Many public health nursing experts feel that this emphasis on caring for people with a disease or condition has hindered public health nurses from being full participants in public health and has diverted public health nursing away from its prevention role. Some in public health nursing would even argue that, as a result, the practice of public health nursing has lost its way and needs to refocus on the true mission of public health: to look at the health problems of a community as a whole and work with the community in alleviating those problems. They would argue that there is the mistaken perception of public health nurses as providers of personal care only. The challenge for public health nurses in the future is to apply the nursing process (assessment, diagnosis, planning, implementation, and evaluation of interventions) to improve health, not just of individuals, but also with larger segments of the population in partnership with the community.

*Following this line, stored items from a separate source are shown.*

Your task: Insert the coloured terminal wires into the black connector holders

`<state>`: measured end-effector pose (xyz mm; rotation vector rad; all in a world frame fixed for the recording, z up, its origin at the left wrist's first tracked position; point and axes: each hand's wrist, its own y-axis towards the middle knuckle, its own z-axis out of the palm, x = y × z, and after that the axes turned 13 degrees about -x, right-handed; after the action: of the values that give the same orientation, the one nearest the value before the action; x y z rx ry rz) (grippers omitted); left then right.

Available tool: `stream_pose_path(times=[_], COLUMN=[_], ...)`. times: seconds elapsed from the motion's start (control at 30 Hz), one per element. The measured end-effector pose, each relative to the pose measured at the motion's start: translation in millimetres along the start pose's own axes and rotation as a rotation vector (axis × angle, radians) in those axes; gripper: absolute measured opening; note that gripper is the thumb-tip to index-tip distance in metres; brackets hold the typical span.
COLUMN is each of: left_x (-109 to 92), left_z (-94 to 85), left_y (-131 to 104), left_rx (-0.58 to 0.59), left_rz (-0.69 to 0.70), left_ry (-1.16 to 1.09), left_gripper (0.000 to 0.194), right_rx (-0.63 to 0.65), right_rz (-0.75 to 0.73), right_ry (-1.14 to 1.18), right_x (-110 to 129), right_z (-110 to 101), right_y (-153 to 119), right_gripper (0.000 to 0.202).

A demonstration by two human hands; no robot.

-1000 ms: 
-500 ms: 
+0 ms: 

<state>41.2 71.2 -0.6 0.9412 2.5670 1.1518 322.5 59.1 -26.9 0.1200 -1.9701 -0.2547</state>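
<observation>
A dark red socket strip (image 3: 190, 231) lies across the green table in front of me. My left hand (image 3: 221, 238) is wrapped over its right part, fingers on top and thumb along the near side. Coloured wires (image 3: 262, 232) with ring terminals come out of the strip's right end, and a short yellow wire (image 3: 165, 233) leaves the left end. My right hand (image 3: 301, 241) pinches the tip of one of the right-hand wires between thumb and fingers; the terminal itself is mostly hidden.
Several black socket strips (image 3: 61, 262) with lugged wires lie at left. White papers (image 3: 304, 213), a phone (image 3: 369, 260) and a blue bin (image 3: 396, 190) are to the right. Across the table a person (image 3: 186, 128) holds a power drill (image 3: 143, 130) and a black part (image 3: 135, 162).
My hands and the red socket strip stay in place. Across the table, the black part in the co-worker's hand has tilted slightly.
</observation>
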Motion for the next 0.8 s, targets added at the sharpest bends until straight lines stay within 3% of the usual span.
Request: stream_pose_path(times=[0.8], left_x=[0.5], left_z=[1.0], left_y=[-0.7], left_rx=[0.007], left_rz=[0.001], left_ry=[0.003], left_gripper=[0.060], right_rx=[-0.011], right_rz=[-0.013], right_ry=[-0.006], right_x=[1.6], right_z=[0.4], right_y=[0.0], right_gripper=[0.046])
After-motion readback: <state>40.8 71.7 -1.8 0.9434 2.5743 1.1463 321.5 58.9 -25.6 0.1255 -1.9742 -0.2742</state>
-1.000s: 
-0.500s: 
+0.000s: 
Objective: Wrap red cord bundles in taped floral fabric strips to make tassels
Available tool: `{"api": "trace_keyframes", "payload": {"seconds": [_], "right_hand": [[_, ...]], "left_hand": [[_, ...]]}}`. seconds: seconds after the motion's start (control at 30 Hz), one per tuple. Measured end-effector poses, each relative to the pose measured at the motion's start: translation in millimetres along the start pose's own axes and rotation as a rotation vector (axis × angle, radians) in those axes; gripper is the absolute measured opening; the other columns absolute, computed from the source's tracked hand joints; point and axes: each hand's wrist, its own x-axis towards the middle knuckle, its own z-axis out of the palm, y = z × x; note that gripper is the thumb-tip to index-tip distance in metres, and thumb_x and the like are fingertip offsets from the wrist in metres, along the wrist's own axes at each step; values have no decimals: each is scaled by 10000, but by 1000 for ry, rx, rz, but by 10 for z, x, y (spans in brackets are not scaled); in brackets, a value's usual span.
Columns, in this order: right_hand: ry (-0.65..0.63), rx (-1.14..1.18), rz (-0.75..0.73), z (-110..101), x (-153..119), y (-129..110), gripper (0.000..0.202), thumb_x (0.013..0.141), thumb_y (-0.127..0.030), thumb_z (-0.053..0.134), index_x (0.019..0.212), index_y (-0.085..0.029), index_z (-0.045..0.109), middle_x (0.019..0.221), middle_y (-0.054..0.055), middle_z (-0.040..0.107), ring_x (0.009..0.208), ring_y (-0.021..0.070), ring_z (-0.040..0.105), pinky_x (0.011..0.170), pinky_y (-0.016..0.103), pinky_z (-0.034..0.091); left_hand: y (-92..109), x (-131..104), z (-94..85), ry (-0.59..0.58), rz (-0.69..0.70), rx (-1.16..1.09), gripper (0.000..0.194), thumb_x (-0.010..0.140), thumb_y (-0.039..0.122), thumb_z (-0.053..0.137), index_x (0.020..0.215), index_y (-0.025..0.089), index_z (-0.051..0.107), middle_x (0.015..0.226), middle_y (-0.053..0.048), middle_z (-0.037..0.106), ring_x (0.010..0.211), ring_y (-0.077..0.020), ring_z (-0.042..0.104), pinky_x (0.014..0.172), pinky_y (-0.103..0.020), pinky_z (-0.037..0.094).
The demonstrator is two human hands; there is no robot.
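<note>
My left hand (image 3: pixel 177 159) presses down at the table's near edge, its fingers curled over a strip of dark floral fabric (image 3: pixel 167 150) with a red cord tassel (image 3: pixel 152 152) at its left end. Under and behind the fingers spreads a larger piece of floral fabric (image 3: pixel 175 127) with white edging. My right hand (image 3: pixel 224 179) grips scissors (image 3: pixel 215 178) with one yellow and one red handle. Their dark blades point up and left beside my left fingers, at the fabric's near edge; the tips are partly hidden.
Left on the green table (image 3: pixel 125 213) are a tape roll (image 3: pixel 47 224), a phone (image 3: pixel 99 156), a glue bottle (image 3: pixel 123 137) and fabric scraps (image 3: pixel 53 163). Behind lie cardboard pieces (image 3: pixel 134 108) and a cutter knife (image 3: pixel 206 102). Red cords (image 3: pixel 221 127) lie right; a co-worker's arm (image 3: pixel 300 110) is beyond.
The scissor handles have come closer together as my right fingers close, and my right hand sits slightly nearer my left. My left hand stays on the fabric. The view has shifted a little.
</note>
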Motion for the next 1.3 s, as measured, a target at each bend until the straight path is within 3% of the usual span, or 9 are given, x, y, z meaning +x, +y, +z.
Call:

TRENDS AND FUTURE DIRECTIONS
The practice of public health nursing has been greatly affected by sources of funding. Much of the past focus on clinic work and personal health care for the indigent and uninsured has been driven by the need to limit nursing work to what was reimbursable by a third party, such as Medicaid in the United States. Many public health nurses practice in local health departments, which are seen as the providers of last resort for care of the sick poor and the uninsured. County hospital care and out patient services have taken much of the public health funding and attention away from the primary goal of public health, that is, improving the health of the entire community. However, this is gradually changing, with a major shift in the 1990s to health plans (managed care) and the movement of Medicaid populations, in most states, into managed care programs. This has made caring for sick low-income people more financially viable for the private sector. Consequently, local health departments and their public health nursing staff have been encouraged to shift their activities back toward the primary mission of public health, which is to work on the causes of health problems and to prevent them.